**Problem to solve**
The answer should hold only the lines from the beginning of the material through the one with "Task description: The", reproduced exactly and without pictures.

**Recorded data**
────────────────────
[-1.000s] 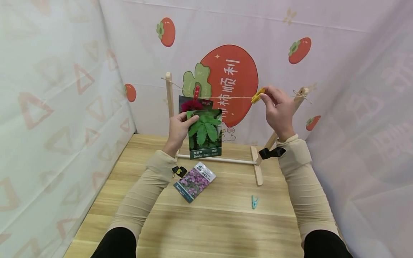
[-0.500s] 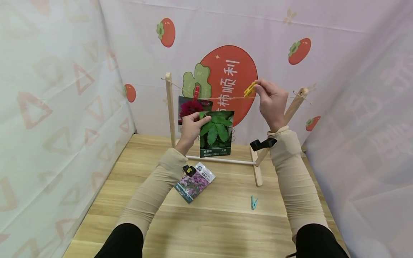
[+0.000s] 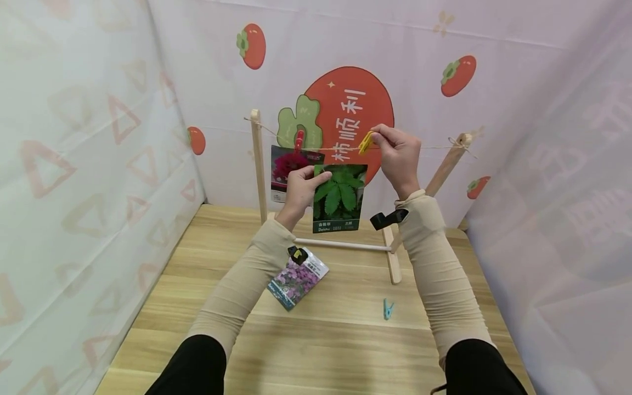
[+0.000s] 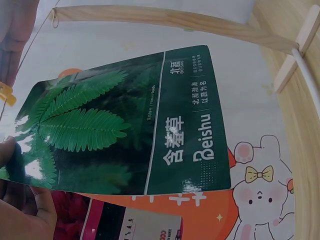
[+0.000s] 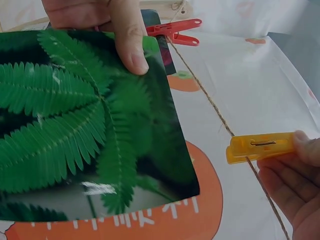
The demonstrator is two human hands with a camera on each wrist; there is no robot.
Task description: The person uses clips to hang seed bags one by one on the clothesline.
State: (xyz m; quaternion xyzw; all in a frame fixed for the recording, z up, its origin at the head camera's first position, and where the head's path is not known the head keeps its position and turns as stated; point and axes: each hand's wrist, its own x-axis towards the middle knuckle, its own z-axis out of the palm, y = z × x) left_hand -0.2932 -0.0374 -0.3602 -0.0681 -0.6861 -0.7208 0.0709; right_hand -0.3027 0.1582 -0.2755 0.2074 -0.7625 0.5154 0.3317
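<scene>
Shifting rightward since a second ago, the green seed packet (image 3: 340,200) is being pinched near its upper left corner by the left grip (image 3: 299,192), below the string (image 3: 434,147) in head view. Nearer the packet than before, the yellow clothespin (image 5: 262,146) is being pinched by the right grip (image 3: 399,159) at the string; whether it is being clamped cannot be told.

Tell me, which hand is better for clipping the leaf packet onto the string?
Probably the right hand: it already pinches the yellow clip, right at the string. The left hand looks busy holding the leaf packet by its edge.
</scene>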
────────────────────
**Output for this exercise**
[-1.000s] 
[-0.500s] 
[+0.000s] 
[+0.000s] 
[+0.000s] 
The demonstrator is two human hands with a camera on each wrist; there is no robot.
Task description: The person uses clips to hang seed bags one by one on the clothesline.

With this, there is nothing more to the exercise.